◆ **Exercise goal**
The output should be the line containing "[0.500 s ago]" and every later line of the records, exactly as written, and nothing else.

◆ **Supplied records**
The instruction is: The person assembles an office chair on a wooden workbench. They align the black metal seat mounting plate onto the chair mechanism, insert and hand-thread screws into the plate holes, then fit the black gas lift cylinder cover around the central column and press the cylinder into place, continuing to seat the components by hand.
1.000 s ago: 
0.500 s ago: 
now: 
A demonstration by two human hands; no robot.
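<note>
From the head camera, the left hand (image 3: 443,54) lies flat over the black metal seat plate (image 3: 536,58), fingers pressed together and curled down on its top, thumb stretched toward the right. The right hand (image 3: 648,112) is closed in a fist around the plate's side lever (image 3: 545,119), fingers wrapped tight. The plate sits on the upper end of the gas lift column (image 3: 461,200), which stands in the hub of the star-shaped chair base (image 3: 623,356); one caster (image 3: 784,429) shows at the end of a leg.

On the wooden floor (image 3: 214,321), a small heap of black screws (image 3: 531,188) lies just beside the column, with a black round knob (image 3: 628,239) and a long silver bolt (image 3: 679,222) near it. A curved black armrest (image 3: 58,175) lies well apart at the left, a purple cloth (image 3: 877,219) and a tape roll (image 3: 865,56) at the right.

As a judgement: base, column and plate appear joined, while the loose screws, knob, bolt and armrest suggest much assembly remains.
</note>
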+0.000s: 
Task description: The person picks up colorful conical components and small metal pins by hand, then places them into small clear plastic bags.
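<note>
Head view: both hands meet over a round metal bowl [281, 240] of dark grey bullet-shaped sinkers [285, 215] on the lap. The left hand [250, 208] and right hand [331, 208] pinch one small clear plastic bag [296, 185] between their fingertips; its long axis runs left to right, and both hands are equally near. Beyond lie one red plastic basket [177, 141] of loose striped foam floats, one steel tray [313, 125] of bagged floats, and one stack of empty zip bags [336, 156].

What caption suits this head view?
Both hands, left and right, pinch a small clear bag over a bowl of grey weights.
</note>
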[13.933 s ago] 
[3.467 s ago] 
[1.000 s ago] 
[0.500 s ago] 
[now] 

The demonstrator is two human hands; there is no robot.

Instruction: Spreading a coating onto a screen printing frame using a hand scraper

◆ **Solved exercise**
[0.500 s ago] 
[now] 

The demonstrator is two human hands; there is no robot.

Instruction: Spreading a coating onto a screen printing frame using a hand scraper

With the output given, the exercise is complete.